Of course, RL is not the final answer as it currently stands; otherwise we
would be seeing more of it in the news. What is missing is the formation of
concepts. Once an effective concept-formation algorithm has been designed,
concepts can trigger actions, and the degree of association of an action to
a concept can be modulated by the reward signal. This captures the
fundamental division between intelligence and behavior. Intelligence is
necessary to implement complex behavior, but it is not sufficient. There
must be goal-directedness built into the system, either through explicit
goals in the form of goal states and search heuristics, implicit goals in
the form of chained reward signals, or some hybrid or alternative.
Otherwise, your super-intelligent robot is just going to sit there,
potentially observing and understanding everything but doing nothing
whatsoever about it. RL as a paradigm is simply a proven way to implement
this part of the system, with some nice features including the ability to
arbitrarily reshape the reward function on the fly if necessary.


On Sun, Jan 27, 2013 at 8:35 PM, Jim Bromer <[email protected]> wrote:

> On Sun, Jan 27, 2013 at 4:43 PM, Piaget Modeler <[email protected]
> > wrote:
> The Reinforcement Learning (RL) you discuss is called external
> reinforcement.
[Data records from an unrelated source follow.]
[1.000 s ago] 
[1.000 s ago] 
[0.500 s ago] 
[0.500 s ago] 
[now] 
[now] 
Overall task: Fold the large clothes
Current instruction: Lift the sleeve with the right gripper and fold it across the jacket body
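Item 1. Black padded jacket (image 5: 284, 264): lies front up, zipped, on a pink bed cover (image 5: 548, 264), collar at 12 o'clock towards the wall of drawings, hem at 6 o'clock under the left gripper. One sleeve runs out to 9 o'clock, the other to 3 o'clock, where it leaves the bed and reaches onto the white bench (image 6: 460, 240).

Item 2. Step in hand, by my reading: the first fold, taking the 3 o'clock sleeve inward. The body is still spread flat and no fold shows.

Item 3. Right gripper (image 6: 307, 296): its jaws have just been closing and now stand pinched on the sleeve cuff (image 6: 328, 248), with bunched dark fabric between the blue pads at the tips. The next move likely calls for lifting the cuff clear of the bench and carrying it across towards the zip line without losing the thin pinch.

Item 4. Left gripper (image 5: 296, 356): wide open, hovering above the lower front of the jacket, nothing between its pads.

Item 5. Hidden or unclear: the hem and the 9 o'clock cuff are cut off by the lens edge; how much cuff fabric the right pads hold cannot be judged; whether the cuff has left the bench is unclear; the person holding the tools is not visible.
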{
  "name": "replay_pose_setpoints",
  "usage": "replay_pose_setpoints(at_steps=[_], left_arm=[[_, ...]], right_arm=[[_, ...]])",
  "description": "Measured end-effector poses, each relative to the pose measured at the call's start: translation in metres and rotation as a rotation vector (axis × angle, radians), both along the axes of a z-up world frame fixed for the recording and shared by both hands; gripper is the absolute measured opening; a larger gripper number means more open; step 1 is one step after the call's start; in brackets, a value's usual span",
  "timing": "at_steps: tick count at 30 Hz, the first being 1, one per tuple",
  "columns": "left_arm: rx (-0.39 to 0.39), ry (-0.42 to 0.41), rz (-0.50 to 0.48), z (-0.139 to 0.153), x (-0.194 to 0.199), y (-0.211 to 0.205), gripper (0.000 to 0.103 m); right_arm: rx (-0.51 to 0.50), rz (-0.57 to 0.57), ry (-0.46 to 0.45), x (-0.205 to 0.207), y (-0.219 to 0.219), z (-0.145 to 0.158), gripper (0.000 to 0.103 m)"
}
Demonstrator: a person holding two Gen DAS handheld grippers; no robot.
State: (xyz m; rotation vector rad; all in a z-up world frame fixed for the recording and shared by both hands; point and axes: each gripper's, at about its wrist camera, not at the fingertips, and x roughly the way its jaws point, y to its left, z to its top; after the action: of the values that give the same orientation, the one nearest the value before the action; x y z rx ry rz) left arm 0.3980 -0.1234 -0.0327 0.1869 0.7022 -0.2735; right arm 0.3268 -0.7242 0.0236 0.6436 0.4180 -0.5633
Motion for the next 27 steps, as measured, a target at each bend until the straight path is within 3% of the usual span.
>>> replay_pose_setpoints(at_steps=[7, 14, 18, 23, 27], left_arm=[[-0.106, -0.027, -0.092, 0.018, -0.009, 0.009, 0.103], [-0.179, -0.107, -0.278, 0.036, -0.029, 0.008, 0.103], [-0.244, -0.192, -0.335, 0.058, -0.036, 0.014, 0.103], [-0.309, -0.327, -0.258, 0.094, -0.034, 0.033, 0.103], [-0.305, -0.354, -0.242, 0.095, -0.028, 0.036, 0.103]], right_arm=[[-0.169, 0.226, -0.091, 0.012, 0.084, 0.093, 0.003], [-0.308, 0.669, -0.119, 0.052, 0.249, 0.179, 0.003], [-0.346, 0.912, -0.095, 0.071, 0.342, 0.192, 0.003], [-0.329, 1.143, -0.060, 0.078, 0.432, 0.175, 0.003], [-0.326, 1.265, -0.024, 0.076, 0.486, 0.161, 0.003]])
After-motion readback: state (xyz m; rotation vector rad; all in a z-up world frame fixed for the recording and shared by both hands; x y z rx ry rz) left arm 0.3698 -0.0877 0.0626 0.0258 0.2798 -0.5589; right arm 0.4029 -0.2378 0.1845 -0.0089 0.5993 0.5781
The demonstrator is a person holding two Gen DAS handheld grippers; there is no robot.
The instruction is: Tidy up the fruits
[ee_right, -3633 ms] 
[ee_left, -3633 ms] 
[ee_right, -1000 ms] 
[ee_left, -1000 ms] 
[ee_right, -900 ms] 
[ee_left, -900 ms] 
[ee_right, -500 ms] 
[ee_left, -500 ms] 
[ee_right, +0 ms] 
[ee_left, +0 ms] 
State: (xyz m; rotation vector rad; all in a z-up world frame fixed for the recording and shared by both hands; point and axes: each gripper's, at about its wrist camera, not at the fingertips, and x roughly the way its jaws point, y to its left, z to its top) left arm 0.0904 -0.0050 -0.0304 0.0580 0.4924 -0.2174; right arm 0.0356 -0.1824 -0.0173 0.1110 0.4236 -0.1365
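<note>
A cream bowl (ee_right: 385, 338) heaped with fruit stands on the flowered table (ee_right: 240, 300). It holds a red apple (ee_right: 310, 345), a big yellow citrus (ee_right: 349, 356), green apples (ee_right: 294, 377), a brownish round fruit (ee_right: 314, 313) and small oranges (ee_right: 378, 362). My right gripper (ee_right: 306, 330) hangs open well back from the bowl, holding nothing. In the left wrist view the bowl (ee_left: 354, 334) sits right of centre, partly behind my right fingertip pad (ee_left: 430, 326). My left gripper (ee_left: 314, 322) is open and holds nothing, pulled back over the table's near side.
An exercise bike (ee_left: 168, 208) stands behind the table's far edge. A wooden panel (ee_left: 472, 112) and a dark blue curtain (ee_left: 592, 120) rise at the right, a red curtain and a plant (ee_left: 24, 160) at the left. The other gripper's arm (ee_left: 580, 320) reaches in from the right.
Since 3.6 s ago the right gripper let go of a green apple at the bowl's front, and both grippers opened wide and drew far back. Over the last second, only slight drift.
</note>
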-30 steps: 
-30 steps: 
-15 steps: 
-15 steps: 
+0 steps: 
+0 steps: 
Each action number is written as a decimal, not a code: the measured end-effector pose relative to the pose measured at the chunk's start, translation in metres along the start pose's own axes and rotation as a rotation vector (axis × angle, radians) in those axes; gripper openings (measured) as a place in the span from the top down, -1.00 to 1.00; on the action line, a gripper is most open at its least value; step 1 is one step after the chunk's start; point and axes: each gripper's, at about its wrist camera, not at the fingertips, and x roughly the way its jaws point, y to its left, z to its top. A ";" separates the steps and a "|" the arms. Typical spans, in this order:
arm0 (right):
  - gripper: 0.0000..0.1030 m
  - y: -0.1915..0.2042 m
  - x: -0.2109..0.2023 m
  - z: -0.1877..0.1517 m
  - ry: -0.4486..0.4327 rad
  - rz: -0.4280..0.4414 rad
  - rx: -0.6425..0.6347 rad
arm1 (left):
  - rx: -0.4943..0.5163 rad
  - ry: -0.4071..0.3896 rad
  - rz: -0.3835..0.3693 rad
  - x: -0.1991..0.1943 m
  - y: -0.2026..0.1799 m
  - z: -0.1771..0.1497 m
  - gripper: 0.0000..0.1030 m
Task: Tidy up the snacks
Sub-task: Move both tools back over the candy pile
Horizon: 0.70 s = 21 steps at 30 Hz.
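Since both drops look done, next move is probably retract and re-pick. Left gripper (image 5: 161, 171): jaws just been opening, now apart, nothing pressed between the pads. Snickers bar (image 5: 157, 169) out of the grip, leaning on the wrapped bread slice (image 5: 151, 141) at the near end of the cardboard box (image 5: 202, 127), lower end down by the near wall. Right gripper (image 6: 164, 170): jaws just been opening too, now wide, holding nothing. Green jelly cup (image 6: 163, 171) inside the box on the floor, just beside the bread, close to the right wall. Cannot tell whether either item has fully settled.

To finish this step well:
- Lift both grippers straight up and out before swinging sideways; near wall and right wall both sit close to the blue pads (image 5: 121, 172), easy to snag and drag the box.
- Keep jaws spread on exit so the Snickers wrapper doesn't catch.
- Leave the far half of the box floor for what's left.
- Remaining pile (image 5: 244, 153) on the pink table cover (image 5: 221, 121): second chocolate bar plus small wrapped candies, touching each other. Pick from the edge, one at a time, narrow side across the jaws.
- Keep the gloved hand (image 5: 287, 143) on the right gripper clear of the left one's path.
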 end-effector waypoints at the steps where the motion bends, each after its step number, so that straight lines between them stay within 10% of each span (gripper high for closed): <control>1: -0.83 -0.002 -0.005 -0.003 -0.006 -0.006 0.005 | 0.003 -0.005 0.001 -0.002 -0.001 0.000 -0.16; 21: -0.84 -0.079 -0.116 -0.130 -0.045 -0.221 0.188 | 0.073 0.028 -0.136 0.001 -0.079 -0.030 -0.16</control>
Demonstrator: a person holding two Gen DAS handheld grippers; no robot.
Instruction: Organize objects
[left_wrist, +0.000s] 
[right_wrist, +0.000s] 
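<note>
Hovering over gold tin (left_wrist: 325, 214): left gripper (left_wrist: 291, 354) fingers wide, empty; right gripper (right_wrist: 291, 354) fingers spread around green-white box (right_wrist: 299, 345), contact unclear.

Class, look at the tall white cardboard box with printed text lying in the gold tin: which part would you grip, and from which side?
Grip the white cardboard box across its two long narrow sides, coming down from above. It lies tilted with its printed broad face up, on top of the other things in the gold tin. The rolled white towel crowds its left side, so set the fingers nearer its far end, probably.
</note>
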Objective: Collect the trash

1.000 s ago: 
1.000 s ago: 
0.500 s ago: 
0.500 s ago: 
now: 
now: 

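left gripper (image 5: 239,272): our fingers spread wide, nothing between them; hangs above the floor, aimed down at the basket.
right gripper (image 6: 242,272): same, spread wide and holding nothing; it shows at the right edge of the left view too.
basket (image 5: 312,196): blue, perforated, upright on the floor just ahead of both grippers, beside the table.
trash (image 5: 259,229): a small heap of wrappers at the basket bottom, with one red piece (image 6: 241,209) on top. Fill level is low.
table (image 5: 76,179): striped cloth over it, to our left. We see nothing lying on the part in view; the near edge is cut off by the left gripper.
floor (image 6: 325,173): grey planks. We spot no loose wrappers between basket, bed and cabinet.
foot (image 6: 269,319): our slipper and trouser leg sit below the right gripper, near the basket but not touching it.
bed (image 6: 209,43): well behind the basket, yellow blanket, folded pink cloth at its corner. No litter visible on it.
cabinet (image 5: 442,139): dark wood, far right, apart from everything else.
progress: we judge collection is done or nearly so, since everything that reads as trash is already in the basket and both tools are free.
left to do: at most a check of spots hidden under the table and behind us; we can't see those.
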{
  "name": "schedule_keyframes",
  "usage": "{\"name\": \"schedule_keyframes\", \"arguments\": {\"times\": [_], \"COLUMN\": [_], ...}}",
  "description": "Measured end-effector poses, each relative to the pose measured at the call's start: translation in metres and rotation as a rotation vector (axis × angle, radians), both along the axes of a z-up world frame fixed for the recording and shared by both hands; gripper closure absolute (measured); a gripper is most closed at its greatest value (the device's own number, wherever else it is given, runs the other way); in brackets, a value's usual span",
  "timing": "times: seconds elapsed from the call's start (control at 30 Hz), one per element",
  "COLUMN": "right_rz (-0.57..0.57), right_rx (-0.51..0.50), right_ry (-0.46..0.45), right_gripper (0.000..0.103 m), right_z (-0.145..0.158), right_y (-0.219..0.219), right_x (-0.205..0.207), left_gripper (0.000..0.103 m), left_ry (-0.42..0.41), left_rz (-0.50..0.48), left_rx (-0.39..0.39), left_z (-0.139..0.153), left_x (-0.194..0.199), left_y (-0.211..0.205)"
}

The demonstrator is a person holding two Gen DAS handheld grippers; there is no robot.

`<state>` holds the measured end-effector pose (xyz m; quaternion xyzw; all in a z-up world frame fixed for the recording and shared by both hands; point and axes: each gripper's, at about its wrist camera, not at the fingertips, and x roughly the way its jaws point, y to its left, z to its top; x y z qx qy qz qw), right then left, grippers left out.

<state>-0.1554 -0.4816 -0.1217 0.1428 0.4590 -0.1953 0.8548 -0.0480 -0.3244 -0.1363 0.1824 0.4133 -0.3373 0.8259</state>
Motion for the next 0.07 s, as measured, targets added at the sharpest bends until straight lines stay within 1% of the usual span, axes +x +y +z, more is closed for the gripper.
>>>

What happens when you move
> to intrinsic (internal) reinforcement, where the reward function arises
> from a robot solving it's own problems,
> forming its own world model, and existing and participating in the world.
> ------
> It is amazing that a fundamental insight like this is still treated as if
> it were controversial. Part of the problem is that when people recognize
> that they have to explain how superficial analysis of digitized Input
> data is turned into insight and they need a souless answer they
> are attracted by the most mundane method that strips out most presumptions
> - like internal reasoning.  Another reason that RL attracts computer guys
> is because it looks binary.
>
> But when a computer is able to solve its own problems the effect of those
> solutions can act as reinforcement. But, even beyond that, since complex
> reasoning is feasible it does not have to be just a case of simple
> reinforcement, but of complex encouragement that comes from conditional
> projections of knowledge.  So even though we cannot actually create an AGI
> program right now, we are encouraged by our insights and the very limited
> results that we can get now.  Those "reinforcements" are not coming from
> external events.  In the worse case this internal motivation can be
> delusional and that is one reason why external reinforcements can influence
> us so much.
>
> Jim Bromer
>
>
>
>
> On Sun, Jan 27, 2013 at 4:43 PM, Piaget Modeler <[email protected]
> > wrote:
>
>>
>> You're avoiding the question Aaron. The questinon I raised is an ethical
>> one, and you're answering a technical one.
>>
>> You answered, "How can we prevent robots from desiring things like
>> freedom or leisure or compensation?"
>>
>> I asked "What do we give robots when they ask for rights?" I mean, even
>> animals have rights (PETA).
>> Why shouldn't robots?
>>
>> The Reinforcement Learning (RL) you discuss is called external
>> reinforcement. What happens when you move
>> to intrinsic (internal) reinforcement, where the reward function arises
>> from a robot solving it's own problems,
>> forming its own world model, and existing and participating in the world.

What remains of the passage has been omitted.